[PATCH RFC: kvm tsc virtualization 15/20] Fix longstanding races

From: Zachary Amsden
Date: Mon Dec 14 2009 - 23:07:46 EST


First, we could get multiple CPU frequency updates in rapid succession.
If the base CPU changes, we must resynchronize all CPUs, but the work
scheduling was poorly serialized, which could result in some CPUs
missing the resynchronize action.

Second, the work function doesn't protect against CPU hotplug, and
further, it isn't actually possible; we would have to hold-off CPU
hotplug through the IPIs.

Third, we could potentially interrupt a call to get the reference
clock on the base CPU with a resync IPI, resulting in a skewed return
value in the original call.

The problem stems from the fact that any random CPU may come along and
change the tsc_khz variable of another; at the same time, we are doing
resynchronize through an IPI which requires us to abstain from using
higher level mutex primitives. Combined with the fact that without
locking, we can't guarantee the tsc_base_cpu is stable, this makes most
locking schemes untenable.

So, I fix the flaw by creating these rules:
1) per_cpu tsc_khz variable is updated only on the local CPU
2) tsc_base_cpu is changed only in CPU take down

Now, we can avoid CPU takedown by simply entering a preemption disabled
state; CPU take down is done as a stop_machine action, and thus can't
run concurrently with any preemption disabled region. So, we can now
guarantee tsc_base_cpu is stable with just get_cpu().

Further, since all tsc_khz updates are local, we can avoid tsc_khz
changes by blocking interrupts. This isn't used for the general
kvm_get_ref_tsc(), which doesn't need to use such a heavy primitive,
but it is useful when resynchronizing to the master; the evict()
callout used to find how far advanced slave CPUs have advanced since
the master frequency change requires not to be interrupted with
another frequency change (this frequency change is likely as the
callouts to notifier chains for the CPU frequency change can happen
in the order {PRE|BASE},{PRE|NON-BASE}; the first callout will try
to schedule resync_all as work to be done). Using the fact that the
tsc_khz update only happens from an interrupt also allows us to
simplify the generation update; no intermediate generations can ever
be observed, thus we can simplify the generation count again.

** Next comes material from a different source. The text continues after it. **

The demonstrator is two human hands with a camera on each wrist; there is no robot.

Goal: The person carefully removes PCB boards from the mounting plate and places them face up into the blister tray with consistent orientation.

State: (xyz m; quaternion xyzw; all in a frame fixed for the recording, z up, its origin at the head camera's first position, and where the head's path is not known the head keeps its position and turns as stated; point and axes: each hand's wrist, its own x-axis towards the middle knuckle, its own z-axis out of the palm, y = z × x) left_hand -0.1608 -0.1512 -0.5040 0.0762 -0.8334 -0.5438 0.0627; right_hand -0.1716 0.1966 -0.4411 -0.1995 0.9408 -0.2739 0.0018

Damn, this is complicated crap. The analagous task in real life would
be keeping a band of howler monkeys, each in their own tree, singing in
unison while the lead vocalist jumps from tree to tree, and meanwhile,
an unseen conductor keeps changing the tempo the piece is played at.
Thankfully, there are no key changes, however, occasionally new trees
sprout up at random and live ones fall over.

Signed-off-by: Zachary Amsden <zamsden@xxxxxxxxxx>
---
arch/x86/kvm/x86.c | 139 ++++++++++++++++++++++++++++++++--------------------
1 files changed, 85 insertions(+), 54 deletions(-)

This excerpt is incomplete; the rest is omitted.